_Task directions:_ Leave every picture out, and retype all the remaining records exactly.

_Exercise data:_
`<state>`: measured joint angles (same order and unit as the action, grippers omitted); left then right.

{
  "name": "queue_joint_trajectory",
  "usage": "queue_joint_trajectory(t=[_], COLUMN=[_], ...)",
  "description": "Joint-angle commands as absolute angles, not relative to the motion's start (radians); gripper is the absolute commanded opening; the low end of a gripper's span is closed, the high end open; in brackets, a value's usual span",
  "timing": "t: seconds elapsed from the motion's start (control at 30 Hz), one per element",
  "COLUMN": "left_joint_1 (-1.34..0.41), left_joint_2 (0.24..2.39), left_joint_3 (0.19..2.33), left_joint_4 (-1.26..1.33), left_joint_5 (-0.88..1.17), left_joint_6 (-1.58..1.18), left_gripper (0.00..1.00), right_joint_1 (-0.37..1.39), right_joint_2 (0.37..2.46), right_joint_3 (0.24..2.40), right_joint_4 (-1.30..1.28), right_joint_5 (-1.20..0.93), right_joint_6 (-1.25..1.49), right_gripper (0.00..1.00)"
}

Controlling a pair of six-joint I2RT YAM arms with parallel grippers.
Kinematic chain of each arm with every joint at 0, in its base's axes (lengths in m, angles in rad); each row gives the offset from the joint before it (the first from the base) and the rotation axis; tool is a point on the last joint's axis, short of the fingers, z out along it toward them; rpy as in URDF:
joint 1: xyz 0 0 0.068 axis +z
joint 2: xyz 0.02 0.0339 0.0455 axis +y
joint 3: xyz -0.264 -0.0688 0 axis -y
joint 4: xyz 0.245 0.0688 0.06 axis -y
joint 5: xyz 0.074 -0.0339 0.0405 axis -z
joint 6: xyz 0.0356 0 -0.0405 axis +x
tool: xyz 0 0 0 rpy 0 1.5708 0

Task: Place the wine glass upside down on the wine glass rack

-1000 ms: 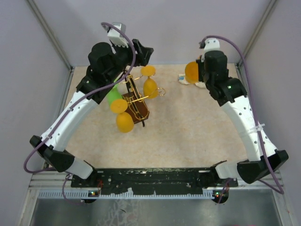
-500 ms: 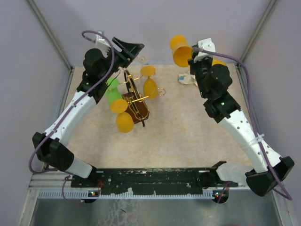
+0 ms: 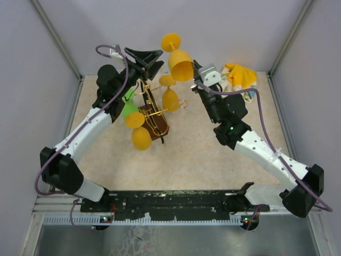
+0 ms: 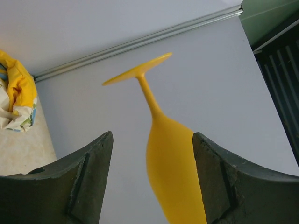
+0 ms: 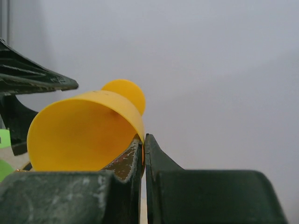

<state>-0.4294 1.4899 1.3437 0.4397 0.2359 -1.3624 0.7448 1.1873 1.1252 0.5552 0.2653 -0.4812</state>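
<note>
1. The yellow plastic wine glass [image 3: 180, 61] is held in the air over the far edge of the table. It is just right of the gold wire wine glass rack on its dark wooden base [image 3: 159, 128] and not yet on it.
2. The right gripper [image 5: 143, 137] pinches the thin wall at the bowl's rim between its jaws, with the foot pointing away from it. This looks like a slim hold, so any move should be slow and without twist.
3. The left gripper [image 3: 154, 57] stands just left of the glass, jaws spread wide and holding nothing. In its wrist view the bowl lies between its fingers, apart from both.
4. This looks like a handover. The left jaws should close squarely on the bowl or stem before the right gripper lets go.
5. The rack already carries a far yellow goblet [image 3: 169, 98], a near yellow goblet [image 3: 141, 137] and a green goblet [image 3: 128, 109]. The glass should go to a free arm, approached clear of these.
</note>
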Motion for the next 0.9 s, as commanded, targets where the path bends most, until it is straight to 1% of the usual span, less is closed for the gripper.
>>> queue_joint_trajectory(t=[0.0, 0.27, 0.87], left_joint_1=[-0.423, -0.421, -0.421], left_joint_2=[1.442, 1.424, 1.449], left_joint_3=[1.331, 1.313, 1.299], left_joint_4=[0.510, 0.525, 0.523], left_joint_5=[0.237, 0.229, 0.225], left_joint_6=[-1.407, -1.412, -1.401], left_gripper=[0.74, 0.70, 0.65], right_joint_1=[0.793, 0.846, 0.924], right_joint_2=[1.224, 1.277, 1.277], right_joint_3=[1.142, 1.155, 1.123], right_joint_4=[0.736, 0.754, 0.789], right_joint_5=[0.242, 0.259, 0.235], right_joint_6=[-0.556, -0.613, -0.661], right_gripper=[0.00, 0.00, 0.00])
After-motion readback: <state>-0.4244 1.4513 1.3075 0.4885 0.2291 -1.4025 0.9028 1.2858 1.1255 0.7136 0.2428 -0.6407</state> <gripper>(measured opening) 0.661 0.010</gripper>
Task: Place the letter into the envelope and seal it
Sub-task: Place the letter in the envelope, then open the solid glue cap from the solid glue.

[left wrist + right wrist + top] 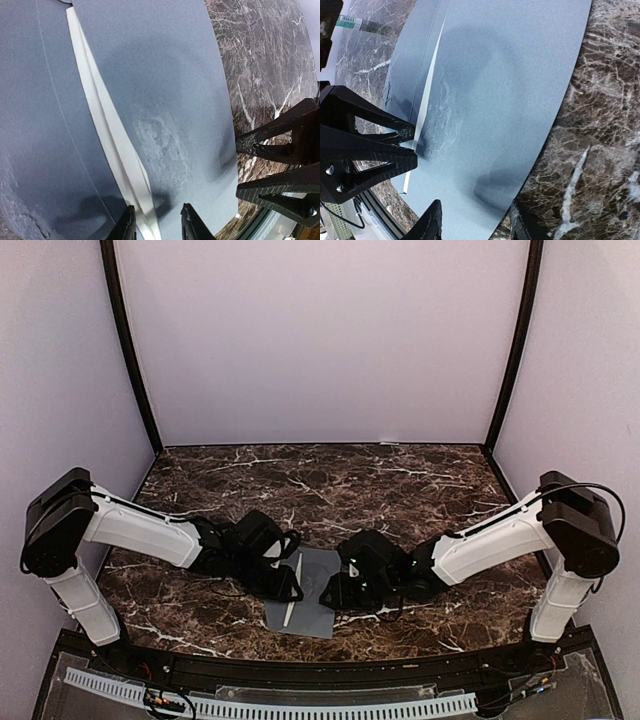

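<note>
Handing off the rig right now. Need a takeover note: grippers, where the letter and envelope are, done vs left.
Left gripper: open, holding nothing, fingertips either side of the exposed cream strip.
Right gripper: open, holding nothing, low over the envelope's right edge.
Envelope: flat on the marble table, between the two arms.
Letter: almost all inside the envelope; only a thin strip shows along the seam.
Done: insertion, nearly.
Left: tuck in the strip, then close and press the flap. Cannot tell whether any of it is sealed.
</note>
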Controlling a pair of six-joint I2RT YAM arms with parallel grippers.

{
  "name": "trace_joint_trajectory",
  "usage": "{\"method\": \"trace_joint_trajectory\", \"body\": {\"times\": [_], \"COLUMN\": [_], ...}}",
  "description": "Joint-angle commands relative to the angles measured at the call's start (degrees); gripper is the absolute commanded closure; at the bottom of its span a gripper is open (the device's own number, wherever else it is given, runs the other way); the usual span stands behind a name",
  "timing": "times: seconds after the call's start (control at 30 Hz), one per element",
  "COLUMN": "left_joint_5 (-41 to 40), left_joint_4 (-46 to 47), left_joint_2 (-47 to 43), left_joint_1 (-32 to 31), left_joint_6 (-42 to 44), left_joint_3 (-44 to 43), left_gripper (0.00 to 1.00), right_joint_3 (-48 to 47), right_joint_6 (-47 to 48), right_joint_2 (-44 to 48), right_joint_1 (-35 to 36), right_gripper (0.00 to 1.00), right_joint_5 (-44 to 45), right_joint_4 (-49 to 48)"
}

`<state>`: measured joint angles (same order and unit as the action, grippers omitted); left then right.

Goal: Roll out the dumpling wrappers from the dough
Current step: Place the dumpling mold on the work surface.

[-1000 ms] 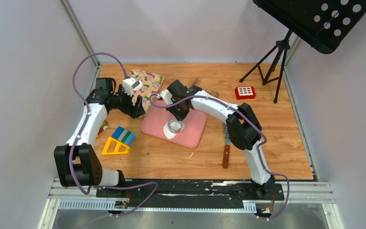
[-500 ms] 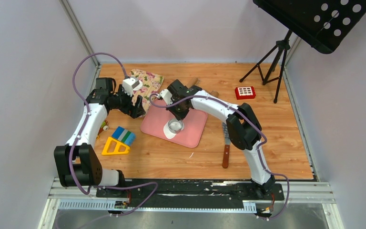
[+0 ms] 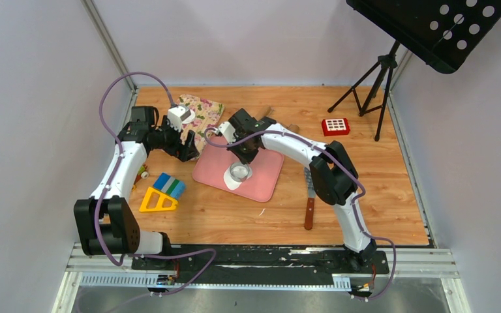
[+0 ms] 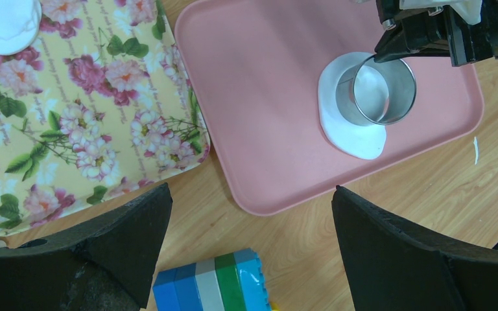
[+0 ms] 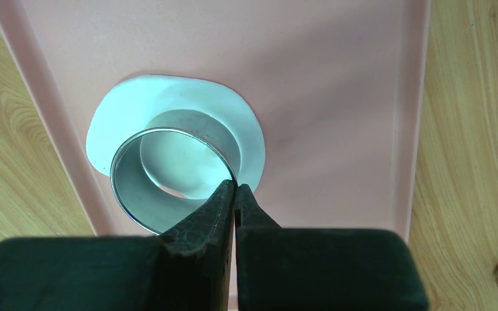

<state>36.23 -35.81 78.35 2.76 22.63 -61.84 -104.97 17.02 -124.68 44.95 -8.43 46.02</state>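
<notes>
The right hand (image 5: 235, 189) is pressed tight on the near wall of the ring cutter (image 5: 144, 194) — thin, stiff, probably slick metal, so a pinch at the rim seems right. The cutter stands on the dough (image 5: 188, 97), a soft flat sheet on the pink tray (image 5: 337, 97). The sheet would likely stretch or tear — better peeled from its outer edge. The left hand (image 4: 249, 194) hangs spread and empty over the tray's edge and the desk (image 4: 428, 188).
</notes>
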Motion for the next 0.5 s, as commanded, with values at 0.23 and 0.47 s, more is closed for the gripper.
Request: {"method": "trace_joint_trajectory", "body": {"times": [0.23, 0.47], "left_joint_5": [1.64, 1.66], "left_joint_4": [0.39, 0.43], "left_joint_2": [0.14, 0.14], "left_joint_1": [0.04, 0.05], "left_joint_6": [-0.56, -0.51], "left_joint_3": [-0.52, -0.53], "left_gripper": [0.00, 0.00], "right_joint_3": [-2.46, -2.36], "right_joint_6": [0.04, 0.34], "right_joint_2": [-0.29, -0.29], "right_joint_1": [0.90, 0.89], "right_gripper": [0.98, 0.98], "right_joint_5": [1.62, 2.33], "right_joint_4": [-2.49, -2.74]}}
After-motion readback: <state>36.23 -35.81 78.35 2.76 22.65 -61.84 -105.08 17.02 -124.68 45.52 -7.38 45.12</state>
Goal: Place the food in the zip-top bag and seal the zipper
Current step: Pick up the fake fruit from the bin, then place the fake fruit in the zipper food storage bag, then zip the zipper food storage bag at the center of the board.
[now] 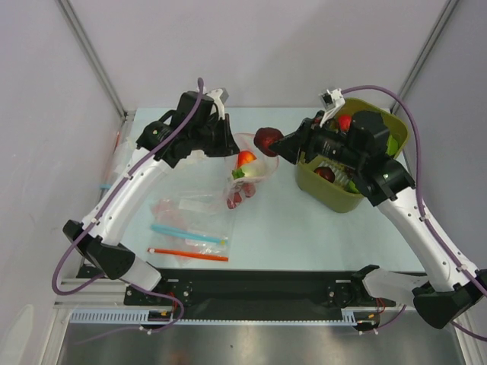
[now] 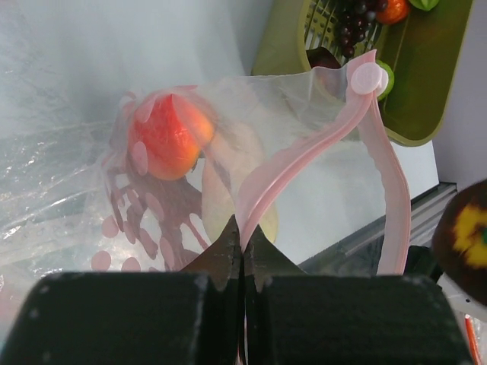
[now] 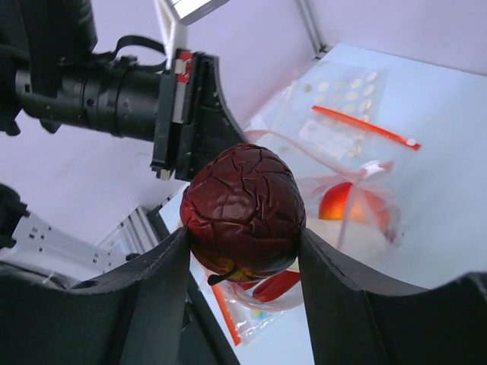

_Exercise answer:_
`<state>`: measured joint angles (same order and unit as the action, grippers omitted); left then right.

{
  "name": "queue_joint_trajectory",
  "usage": "queue_joint_trajectory(t=[_], COLUMN=[_], ...)",
  "description": "Joint-angle commands as absolute angles, not relative to the motion's start (radians); gripper is the absolute commanded opening; the low end of a gripper's span is closed, the high end open; in brackets, a value's usual span",
  "timing": "t: seconds elapsed from the motion's start (control at 30 Hz), one per element",
  "COLUMN": "left_joint_1 (-1.34..0.41), left_joint_2 (0.24..2.39), left_joint_3 (0.19..2.33), left_joint_4 (-1.26..1.33), left_joint_5 (-0.88..1.17), left_joint_6 (-1.58..1.18), left_gripper (0.00..1.00), right_joint_1 (-0.37..1.39), right_joint_2 (0.37..2.46), right_joint_3 (0.24..2.40), right_joint_4 (-1.30..1.28), right_joint_5 (-1.20..0.93), right_joint_6 (-1.25..1.49), right_gripper (0.00..1.00)"
}

Controlling a pair of six-joint I2RT YAM arms with parallel grippers.
Kinematic chain of each arm with every joint at 0, in its base's axes (lengths in m, angles in rad); each row gives the offset from the joint before it (the first from the base) and the rotation axis; tool is a point on the last joint's axis, short of the fingers, z out along it toward them; rpy as in URDF:
joint 1: xyz 0 0 0.068 axis +z
joint 2: xyz 0.02 0.0339 0.0455 axis +y
joint 3: xyz -0.264 -0.0688 0 axis -y
joint 4: xyz 0.245 0.0688 0.06 axis -y
joint 5: xyz 0.074 -0.0339 0.0405 axis -z
joint 6: xyz 0.0356 0 -0.0405 axis +x
tool: xyz 0 0 0 rpy 0 1.5708 0

Task: Place the wine glass upside down on the wine glass rack

-1000 ms: 
-500 ms: 
+0 ms: 
+0 ms: 
+0 ms: 

<state>-0.4294 1.4899 1.3437 0.4397 0.2359 -1.3624 0.7448 1.1873 1.1252 0.5552 0.2653 -0.4812</state>
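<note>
1. The yellow plastic wine glass [image 3: 180, 61] is held in the air over the far edge of the table. It is just right of the gold wire wine glass rack on its dark wooden base [image 3: 159, 128] and not yet on it.
2. The right gripper [image 5: 143, 137] pinches the thin wall at the bowl's rim between its jaws, with the foot pointing away from it. This looks like a slim hold, so any move should be slow and without twist.
3. The left gripper [image 3: 154, 57] stands just left of the glass, jaws spread wide and holding nothing. In its wrist view the bowl lies between its fingers, apart from both.
4. This looks like a handover. The left jaws should close squarely on the bowl or stem before the right gripper lets go.
5. The rack already carries a far yellow goblet [image 3: 169, 98], a near yellow goblet [image 3: 141, 137] and a green goblet [image 3: 128, 109]. The glass should go to a free arm, approached clear of these.
</note>
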Motion for the next 0.9 s, as commanded, targets where the path bends most, until it is straight to 1% of the usual span, less is closed for the gripper.
>>> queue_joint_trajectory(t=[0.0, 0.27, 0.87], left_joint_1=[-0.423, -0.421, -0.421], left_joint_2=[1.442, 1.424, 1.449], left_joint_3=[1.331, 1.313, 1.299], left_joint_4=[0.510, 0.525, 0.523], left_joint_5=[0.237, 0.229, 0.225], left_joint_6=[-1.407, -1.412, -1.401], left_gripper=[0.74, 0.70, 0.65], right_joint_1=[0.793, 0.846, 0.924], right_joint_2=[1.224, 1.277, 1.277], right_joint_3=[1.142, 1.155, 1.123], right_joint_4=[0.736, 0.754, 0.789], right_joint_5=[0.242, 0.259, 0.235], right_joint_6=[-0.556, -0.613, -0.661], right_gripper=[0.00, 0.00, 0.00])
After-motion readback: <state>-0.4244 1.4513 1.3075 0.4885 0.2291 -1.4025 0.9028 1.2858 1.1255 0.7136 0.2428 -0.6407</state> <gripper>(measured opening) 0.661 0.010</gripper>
Task: Place the letter into the envelope and seal it
Sub-task: Place the letter in the envelope, then open the solid glue cap from the solid glue.

[left wrist + right wrist + top] 

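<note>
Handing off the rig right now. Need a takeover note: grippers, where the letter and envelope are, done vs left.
Left gripper: open, holding nothing, fingertips either side of the exposed cream strip.
Right gripper: open, holding nothing, low over the envelope's right edge.
Envelope: flat on the marble table, between the two arms.
Letter: almost all inside the envelope; only a thin strip shows along the seam.
Done: insertion, nearly.
Left: tuck in the strip, then close and press the flap. Cannot tell whether any of it is sealed.
</note>
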Controlling a pair of six-joint I2RT YAM arms with parallel grippers.

{
  "name": "trace_joint_trajectory",
  "usage": "{\"method\": \"trace_joint_trajectory\", \"body\": {\"times\": [_], \"COLUMN\": [_], ...}}",
  "description": "Joint-angle commands relative to the angles measured at the call's start (degrees); gripper is the absolute commanded closure; at the bottom of its span a gripper is open (the device's own number, wherever else it is given, runs the other way); the usual span stands behind a name",
  "timing": "times: seconds after the call's start (control at 30 Hz), one per element",
  "COLUMN": "left_joint_5 (-41 to 40), left_joint_4 (-46 to 47), left_joint_2 (-47 to 43), left_joint_1 (-32 to 31), left_joint_6 (-42 to 44), left_joint_3 (-44 to 43), left_gripper (0.00 to 1.00), right_joint_3 (-48 to 47), right_joint_6 (-47 to 48), right_joint_2 (-44 to 48), right_joint_1 (-35 to 36), right_gripper (0.00 to 1.00), right_joint_5 (-44 to 45), right_joint_4 (-49 to 48)"
}

`<state>`: measured joint angles (same order and unit as the action, grippers omitted); left then right.

Goal: Roll out the dumpling wrappers from the dough
Current step: Place the dumpling mold on the work surface.

[-1000 ms] 
[-500 ms] 
[+0 ms] 
[+0 ms] 
[+0 ms] 

<state>36.23 -35.81 78.35 2.76 22.63 -61.84 -104.97 17.02 -124.68 44.95 -8.43 46.02</state>
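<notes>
The right hand (image 5: 235, 189) is pressed tight on the near wall of the ring cutter (image 5: 144, 194) — thin, stiff, probably slick metal, so a pinch at the rim seems right. The cutter stands on the dough (image 5: 188, 97), a soft flat sheet on the pink tray (image 5: 337, 97). The sheet would likely stretch or tear — better peeled from its outer edge. The left hand (image 4: 249, 194) hangs spread and empty over the tray's edge and the desk (image 4: 428, 188).
</notes>
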Motion for the next 0.5 s, as commanded, with values at 0.23 and 0.47 s, more is closed for the gripper.
Request: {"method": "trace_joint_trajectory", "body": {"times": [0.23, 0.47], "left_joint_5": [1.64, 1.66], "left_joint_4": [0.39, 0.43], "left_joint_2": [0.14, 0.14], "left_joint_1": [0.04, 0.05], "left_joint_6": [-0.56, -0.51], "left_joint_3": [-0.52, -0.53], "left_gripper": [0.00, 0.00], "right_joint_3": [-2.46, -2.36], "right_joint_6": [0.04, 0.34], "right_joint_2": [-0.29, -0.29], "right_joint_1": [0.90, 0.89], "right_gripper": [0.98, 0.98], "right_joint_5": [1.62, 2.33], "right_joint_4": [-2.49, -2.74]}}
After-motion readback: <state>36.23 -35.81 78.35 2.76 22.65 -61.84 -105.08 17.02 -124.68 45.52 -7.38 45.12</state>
Goal: Place the food in the zip-top bag and seal the zipper
Current step: Pick up the fake fruit from the bin, then place the fake fruit in the zipper food storage bag, then zip the zipper food storage bag at the center of the board.
[now] 
[now] 
[now] 

The response is now complete.